Lysozyme samples were prepared by dissolving a weighed portion (1 mg) in an acetonitrile/water (50/50) mixture with the addition of 1 μL of formic acid. The concentration range was from 1 × 10–8 to 1 × 10–4 M. Mass spectra of palladium(II) chloride samples for mass spectrometry were prepared by dissolving a 1-mg portion in 1 mL of acetonitrile followed by dilution to 1 × 10–6 M.

Automatic analysis of mass spectra. All software was written in Python using the NumPy and Pandas data analysis libraries. The plots were built using the Matplotlib library. The spectra were converted to mzXML format and then processed using the pyOpenMS library.
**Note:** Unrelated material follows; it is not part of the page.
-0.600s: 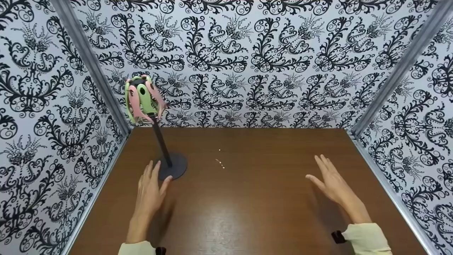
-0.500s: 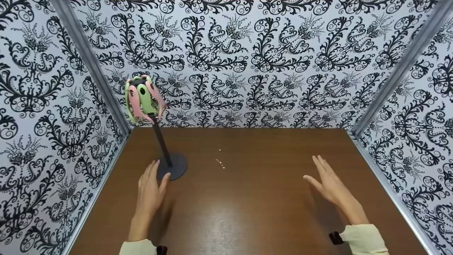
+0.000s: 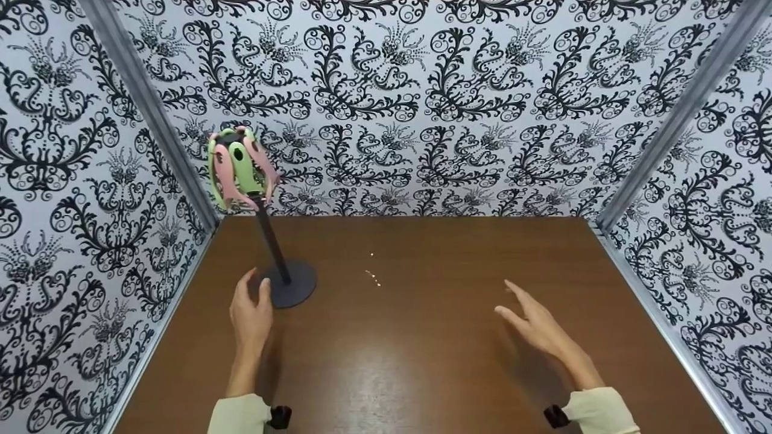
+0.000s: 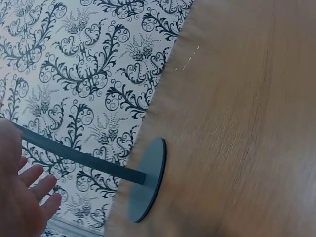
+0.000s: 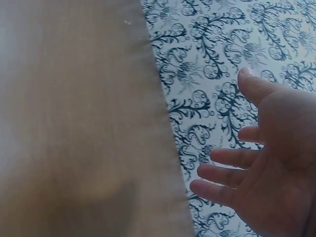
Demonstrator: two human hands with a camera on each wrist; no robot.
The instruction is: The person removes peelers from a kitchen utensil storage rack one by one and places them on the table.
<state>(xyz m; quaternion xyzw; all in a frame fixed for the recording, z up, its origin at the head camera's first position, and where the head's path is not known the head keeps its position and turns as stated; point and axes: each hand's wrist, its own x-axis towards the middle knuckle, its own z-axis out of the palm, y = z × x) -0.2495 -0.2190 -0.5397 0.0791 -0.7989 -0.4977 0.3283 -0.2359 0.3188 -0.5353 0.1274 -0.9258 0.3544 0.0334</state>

Determination of the number of formulas for masses less than 1000 Da was carried out using an exhaustive search for possible structures. For large masses, the number of possible formulas was estimated using the Monte Carlo method due to the large number of calculations and the impossibility of exhaustive search in a reasonable time. In calculations by the Monte Carlo method, 5 × 109 formulas were randomly selected, for which a comparison with the experimental mass and the corresponding scaling were performed.

For a metal salt, the presence of the following elements (components of the salt itself, possible ligands, and solvent molecules) was assumed: palladium, chlorine, hydrogen, carbon, nitrogen, and oxygen. The elemental composition of lysozyme included hydrogen, carbon, oxygen, nitrogen, and sulfur.